Your output should be the lines from the start of the data through the line containing "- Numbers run", exactly and nothing more.

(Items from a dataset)
*** Begin section ***

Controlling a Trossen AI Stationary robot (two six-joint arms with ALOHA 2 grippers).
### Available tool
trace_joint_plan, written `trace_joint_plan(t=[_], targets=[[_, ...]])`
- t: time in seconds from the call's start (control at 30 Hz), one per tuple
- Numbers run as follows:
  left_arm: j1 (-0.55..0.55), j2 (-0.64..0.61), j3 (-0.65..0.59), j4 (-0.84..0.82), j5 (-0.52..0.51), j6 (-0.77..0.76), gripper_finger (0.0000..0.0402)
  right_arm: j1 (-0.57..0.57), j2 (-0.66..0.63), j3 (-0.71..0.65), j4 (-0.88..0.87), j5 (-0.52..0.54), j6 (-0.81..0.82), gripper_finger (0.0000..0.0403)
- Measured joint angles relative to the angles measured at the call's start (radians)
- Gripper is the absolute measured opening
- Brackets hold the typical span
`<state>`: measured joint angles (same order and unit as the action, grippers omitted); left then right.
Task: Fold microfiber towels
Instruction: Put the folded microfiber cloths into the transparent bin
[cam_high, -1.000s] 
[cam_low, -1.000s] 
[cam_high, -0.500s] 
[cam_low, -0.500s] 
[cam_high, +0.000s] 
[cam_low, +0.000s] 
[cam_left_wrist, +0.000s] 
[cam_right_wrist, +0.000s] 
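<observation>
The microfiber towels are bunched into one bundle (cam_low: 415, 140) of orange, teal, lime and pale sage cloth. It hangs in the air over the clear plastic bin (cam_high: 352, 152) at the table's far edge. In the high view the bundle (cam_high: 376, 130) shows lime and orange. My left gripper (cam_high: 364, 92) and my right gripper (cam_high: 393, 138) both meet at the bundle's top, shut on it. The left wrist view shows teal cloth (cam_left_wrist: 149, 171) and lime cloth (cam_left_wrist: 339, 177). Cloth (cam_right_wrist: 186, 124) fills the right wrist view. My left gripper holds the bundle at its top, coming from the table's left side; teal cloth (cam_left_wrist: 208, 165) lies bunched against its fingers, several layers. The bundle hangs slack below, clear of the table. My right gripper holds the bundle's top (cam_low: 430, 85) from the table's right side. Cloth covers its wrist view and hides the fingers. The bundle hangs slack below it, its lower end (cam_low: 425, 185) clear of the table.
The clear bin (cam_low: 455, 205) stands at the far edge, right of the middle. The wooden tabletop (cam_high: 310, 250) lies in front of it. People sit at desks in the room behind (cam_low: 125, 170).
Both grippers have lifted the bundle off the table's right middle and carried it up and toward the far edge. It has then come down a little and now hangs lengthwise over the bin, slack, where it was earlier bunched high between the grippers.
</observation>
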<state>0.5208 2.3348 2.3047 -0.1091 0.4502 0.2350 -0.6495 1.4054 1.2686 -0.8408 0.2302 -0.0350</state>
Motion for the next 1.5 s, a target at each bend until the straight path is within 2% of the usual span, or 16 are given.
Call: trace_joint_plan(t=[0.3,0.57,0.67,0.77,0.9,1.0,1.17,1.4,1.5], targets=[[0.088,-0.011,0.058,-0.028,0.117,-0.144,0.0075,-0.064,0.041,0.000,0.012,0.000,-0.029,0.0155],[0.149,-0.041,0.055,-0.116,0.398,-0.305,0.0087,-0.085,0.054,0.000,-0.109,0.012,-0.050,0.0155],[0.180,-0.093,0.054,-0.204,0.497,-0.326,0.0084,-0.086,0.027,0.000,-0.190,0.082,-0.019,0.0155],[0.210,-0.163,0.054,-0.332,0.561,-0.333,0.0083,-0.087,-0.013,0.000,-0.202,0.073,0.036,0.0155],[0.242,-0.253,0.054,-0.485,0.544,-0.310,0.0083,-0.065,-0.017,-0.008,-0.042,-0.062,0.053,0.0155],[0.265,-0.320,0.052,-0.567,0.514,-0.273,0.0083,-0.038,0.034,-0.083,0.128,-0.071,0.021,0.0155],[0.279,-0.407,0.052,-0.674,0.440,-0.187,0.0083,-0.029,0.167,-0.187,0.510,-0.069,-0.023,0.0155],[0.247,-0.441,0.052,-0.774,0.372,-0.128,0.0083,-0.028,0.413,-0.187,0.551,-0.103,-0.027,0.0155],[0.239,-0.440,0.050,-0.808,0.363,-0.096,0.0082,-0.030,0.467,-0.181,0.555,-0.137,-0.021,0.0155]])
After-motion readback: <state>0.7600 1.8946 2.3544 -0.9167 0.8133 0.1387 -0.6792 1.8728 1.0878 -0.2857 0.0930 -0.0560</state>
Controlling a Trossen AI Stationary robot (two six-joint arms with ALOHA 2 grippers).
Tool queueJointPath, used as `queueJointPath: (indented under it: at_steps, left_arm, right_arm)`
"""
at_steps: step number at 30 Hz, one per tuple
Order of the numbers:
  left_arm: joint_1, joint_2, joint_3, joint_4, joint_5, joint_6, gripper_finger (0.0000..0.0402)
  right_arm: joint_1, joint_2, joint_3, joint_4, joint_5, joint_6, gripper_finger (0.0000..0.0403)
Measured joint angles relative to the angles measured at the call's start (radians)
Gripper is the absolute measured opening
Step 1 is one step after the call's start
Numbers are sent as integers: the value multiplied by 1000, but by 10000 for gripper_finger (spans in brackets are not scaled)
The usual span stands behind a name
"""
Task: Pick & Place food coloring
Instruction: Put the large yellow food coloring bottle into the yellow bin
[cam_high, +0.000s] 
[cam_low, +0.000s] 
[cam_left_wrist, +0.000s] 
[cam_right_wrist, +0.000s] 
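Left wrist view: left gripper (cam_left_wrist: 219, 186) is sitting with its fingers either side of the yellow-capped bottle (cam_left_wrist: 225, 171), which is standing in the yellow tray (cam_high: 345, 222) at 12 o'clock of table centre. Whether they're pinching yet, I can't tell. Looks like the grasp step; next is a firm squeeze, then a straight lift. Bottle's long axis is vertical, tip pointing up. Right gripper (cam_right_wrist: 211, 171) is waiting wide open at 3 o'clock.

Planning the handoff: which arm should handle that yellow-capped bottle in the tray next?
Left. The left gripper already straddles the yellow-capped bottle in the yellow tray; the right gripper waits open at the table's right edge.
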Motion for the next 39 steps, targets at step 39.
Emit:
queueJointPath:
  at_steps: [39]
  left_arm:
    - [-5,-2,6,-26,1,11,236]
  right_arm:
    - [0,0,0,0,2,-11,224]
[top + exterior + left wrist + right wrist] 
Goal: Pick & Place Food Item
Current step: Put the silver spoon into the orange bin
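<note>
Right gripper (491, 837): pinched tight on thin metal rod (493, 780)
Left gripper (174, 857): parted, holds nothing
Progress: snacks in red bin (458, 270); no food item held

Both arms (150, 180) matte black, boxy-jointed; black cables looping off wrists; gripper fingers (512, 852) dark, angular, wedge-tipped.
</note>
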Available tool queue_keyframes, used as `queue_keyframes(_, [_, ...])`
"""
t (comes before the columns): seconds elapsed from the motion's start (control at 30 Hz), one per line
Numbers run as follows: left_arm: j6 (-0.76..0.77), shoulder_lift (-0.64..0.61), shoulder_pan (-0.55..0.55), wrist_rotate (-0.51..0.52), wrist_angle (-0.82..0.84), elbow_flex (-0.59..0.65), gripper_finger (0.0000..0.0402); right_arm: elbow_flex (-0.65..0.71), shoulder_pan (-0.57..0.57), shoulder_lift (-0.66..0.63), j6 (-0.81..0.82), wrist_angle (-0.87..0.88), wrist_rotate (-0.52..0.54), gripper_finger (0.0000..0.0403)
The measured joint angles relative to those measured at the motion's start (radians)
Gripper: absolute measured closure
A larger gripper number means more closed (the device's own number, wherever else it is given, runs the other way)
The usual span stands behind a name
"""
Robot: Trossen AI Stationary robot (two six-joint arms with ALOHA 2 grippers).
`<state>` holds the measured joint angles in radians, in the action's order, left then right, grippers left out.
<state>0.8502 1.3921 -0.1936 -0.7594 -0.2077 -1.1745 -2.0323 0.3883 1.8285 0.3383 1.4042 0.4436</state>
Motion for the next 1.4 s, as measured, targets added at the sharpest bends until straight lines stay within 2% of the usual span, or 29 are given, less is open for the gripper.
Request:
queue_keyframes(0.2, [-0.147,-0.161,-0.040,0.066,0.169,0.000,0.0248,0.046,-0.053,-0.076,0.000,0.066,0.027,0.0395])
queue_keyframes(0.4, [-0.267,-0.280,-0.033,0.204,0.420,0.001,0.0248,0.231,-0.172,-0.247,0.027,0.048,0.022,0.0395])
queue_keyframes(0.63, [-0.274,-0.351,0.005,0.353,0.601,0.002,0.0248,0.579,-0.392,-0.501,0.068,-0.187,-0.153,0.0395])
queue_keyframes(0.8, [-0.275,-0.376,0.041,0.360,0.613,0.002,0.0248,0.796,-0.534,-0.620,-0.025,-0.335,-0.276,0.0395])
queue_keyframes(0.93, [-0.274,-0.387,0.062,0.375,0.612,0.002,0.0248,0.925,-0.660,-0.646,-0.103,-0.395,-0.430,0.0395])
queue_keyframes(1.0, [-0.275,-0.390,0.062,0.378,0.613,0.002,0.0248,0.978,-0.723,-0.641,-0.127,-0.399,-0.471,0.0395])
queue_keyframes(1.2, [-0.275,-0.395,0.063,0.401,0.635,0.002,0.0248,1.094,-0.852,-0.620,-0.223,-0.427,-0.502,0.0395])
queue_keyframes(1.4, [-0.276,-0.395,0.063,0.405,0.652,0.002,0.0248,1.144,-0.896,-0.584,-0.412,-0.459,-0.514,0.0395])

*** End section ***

- [ANSWER TO THIS PROBLEM]:
Controlling a Trossen AI Stationary robot (two six-joint arms with ALOHA 2 grippers).
### Available tool
trace_joint_plan, written `trace_joint_plan(t=[_], targets=[[_, ...]])`
- t: time in seconds from the call's start (control at 30 Hz), one per tuple
- Numbers run as follows:

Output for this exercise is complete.